• **TASK REQUIREMENTS**
The answer should be one number: the count of lines in the listing below with "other" in them.
++++++++++++++++++++
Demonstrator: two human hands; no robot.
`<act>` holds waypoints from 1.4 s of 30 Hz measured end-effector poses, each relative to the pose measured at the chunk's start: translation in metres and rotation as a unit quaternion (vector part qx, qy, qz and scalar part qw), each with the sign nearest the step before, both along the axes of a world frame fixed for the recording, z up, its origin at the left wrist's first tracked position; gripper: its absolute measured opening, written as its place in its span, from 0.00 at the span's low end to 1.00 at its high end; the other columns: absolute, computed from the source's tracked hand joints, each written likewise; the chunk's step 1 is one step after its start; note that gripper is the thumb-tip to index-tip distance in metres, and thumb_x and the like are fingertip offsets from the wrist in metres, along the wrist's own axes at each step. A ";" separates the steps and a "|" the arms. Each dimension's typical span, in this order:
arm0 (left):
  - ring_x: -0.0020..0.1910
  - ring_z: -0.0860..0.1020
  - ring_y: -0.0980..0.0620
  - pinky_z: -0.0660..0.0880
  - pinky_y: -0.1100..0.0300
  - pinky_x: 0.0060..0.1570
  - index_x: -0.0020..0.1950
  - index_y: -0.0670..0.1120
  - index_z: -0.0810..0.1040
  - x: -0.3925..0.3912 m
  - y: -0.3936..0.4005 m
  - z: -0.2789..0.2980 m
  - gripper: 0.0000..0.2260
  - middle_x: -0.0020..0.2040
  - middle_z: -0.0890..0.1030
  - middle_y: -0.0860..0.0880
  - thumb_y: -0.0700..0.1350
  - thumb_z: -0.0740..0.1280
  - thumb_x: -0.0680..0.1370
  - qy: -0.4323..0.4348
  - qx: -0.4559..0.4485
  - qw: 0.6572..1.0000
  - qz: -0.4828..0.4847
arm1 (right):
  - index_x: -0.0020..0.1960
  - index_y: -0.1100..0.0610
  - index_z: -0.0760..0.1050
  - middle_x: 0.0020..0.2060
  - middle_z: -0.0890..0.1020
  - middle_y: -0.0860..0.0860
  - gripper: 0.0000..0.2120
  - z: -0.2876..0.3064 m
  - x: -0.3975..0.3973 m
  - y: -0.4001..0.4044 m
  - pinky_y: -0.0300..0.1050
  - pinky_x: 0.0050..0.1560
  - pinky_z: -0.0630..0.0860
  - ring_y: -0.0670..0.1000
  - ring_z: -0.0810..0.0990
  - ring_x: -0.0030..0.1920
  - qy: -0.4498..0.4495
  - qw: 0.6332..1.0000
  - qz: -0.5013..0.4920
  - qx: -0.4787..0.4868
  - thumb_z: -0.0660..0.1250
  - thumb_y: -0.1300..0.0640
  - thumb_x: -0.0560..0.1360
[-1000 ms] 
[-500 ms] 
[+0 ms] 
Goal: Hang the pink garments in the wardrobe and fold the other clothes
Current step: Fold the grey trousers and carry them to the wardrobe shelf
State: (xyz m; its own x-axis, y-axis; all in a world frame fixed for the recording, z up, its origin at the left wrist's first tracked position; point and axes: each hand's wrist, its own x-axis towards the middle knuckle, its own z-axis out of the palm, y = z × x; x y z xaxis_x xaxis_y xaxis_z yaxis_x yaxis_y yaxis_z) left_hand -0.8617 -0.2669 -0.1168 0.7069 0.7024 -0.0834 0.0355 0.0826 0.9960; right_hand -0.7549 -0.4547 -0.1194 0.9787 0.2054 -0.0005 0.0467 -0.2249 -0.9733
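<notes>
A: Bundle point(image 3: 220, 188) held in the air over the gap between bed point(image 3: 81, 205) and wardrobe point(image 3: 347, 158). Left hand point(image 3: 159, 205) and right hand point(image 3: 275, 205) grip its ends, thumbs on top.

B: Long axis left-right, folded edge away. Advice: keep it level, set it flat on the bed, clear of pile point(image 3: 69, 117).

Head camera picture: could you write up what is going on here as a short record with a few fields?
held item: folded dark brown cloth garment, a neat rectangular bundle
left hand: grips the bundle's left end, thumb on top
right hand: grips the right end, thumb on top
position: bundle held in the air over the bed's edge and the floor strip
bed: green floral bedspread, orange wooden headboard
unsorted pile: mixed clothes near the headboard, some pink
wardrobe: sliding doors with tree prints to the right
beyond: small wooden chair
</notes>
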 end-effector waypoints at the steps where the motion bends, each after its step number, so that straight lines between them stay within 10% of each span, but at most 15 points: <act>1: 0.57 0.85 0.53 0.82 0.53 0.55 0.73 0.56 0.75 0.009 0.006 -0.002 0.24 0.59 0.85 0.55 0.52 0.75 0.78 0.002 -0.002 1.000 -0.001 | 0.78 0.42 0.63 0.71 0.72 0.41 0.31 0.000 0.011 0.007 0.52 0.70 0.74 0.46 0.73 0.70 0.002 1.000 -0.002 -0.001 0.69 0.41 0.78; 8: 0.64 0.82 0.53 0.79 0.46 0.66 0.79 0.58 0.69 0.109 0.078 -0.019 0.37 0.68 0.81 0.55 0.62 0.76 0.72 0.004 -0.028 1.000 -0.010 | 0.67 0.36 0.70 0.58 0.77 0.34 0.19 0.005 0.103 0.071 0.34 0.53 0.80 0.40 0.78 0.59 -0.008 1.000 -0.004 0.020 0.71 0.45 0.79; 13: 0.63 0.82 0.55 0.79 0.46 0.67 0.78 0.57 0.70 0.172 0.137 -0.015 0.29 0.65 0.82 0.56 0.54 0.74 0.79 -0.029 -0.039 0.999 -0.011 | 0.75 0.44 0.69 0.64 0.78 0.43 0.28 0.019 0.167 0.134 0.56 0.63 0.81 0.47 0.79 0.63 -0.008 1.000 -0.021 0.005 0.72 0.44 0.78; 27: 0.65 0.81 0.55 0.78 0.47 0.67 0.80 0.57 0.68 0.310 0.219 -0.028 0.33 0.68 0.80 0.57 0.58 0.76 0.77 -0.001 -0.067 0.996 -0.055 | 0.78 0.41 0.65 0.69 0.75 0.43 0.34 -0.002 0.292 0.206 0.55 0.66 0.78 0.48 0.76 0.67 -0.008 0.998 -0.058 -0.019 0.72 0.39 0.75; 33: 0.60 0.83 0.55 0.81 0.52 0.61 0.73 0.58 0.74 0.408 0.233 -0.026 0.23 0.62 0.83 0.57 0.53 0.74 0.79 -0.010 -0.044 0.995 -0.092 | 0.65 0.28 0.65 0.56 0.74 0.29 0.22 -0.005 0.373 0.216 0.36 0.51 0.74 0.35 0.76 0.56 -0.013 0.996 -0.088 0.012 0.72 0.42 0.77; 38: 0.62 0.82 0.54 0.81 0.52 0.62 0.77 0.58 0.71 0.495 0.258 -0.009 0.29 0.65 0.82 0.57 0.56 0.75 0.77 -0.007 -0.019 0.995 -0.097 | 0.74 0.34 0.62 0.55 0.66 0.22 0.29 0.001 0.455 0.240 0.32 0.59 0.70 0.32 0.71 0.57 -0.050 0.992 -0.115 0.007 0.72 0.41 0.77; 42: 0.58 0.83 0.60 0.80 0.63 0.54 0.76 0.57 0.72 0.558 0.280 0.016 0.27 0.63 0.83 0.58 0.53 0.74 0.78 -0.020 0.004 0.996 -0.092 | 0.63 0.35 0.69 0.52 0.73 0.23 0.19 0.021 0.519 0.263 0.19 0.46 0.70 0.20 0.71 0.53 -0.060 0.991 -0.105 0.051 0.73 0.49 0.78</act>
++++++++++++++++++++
• **OUTPUT**
2